Geçen hafta bu köşede “Sen neymişsin be limon” başlıklı yazım çok ses
getirdi.
Pekçok kişi denemiş. İşin hoş tarafı “olmadı” diyen bir kişi
bile yok. Bana yazan herkes “ne iyi ettiniz de yazdınız, sayenizde harika bir
limon kullanma formülümüz oldu” diyorlar.
Geçen haftayı okumayanlar için
formülü bir daha yazayım. Limonu yıkayıp bütün halinde buzdolabınızın derin
dondurucusuna koyun. İyice donduktan sonra en incesinden geçirerek
rendeleyin.
Bunu ister salatanızda, ister yemeklerinizde, ister içkinizde
rahatlıkla kullanabilirsiniz.
Limon kabuğuyla birlikte olduğu için hem
ekşisi daha güzel hem vitamin değeri daha yüksek.
Limonu dondurup
rendelemeyi deneyen bir okurum “Sözünü ettiğiniz donmuş limon rendesinin yeşil
salatada uygulaması çok güzel oldu. Kabuğundan dolayı buruk hoş bir tat bıraktı.
Ayrıca salataya serinlik verdi ve de ekşi her tarafa eşit dağılım yaptı. Kasenin
tabanına limon suyu birikimi olmadı” diyor.
Bir başka okurumun mesajı ise
şöyle: “Limon tarifinizi aynen yaptık.
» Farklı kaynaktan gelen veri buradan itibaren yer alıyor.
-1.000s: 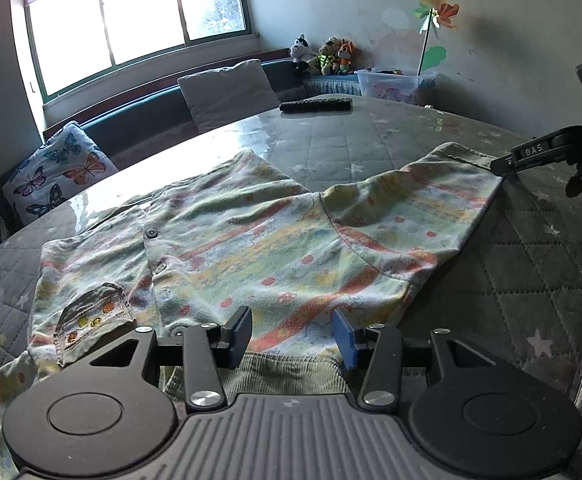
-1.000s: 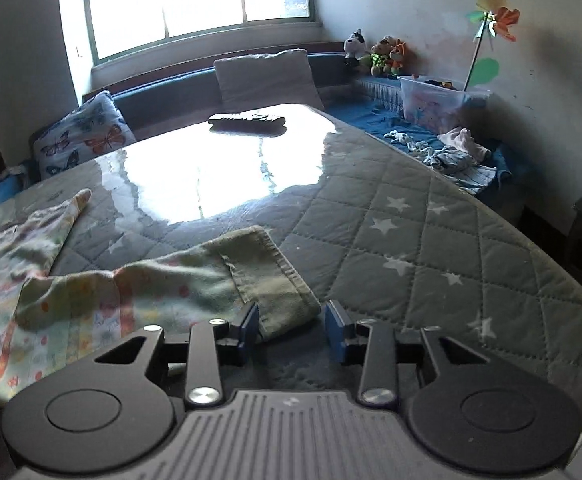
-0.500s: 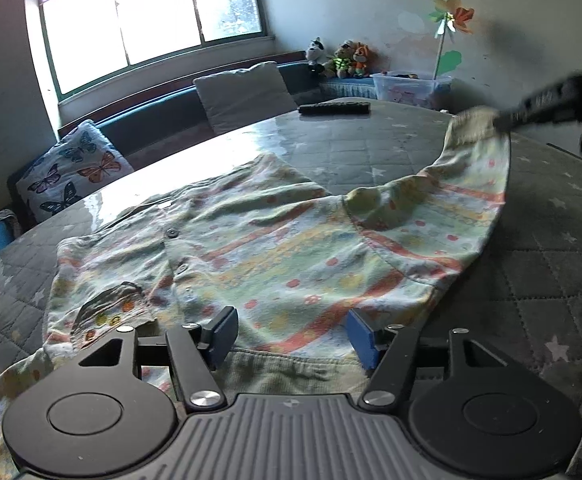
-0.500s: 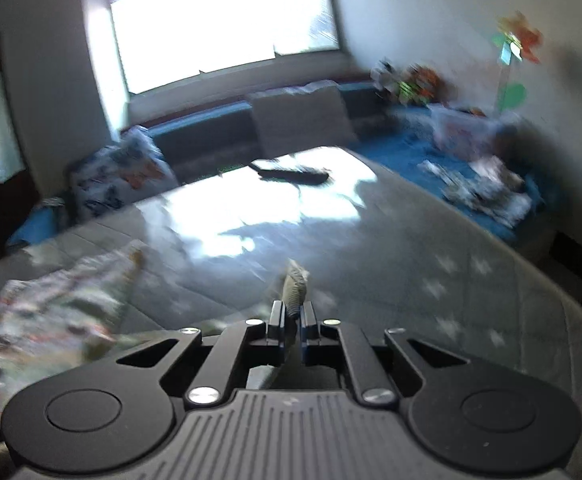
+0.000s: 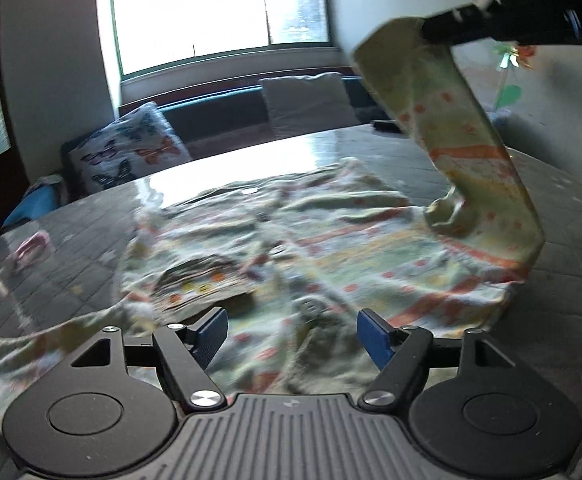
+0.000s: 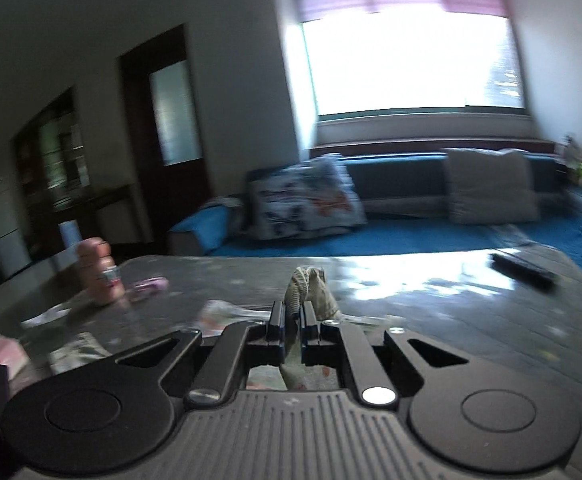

Çok teşekkürler. İsraf yok, üstelik
muazzam aroma veriyor. Bundan sonra her yemekte sizi anacağız.”
Bir
okurum da bir başka bilginin ayrıtısını veriyor. Diyor ki: “Evet limon gerçekten
faydalı. İçerdiği vitaminler ve enzimler dışında aynı zamanda bir anda
vücudumuzu alkali hale getiriyor. Sağlığını korumak isteyen her insana mutlaka
www.alkalidiyet.com’u baştan sona okumalarını tavsiye ediyorum. Limonu buzlukta
dondurup kullanmayı ise uzun zamandır yapıyorum. Hatta alkali kek diye
adlandırdığım keke de kullanıyorum. Unlu ve şekerli gıdaların da vücudumuzda
yarattığı asidik ortamı nötürlüyor.”
Sayısız okurum da donmuş limonun
aromasının ve tadının çok güzel olduğunu kullandıkları salata ve yemeklerle
anlatmışlar.
En ayrıntılı mesajı ise gazeteci dostum, yemek yeme ve yapma
üstadı Meriç Köyatası’ndan aldım. Meriç, “Bunu bilmiyordum. Hemen denedim. Sonuç
mükemmel. Sana ve bu mesajı gönderen okuruna çok teşekkür ederim”
diyor.
Sevgili dostum bu yeni limon tarifini üç ayrı şekilde kullanmış.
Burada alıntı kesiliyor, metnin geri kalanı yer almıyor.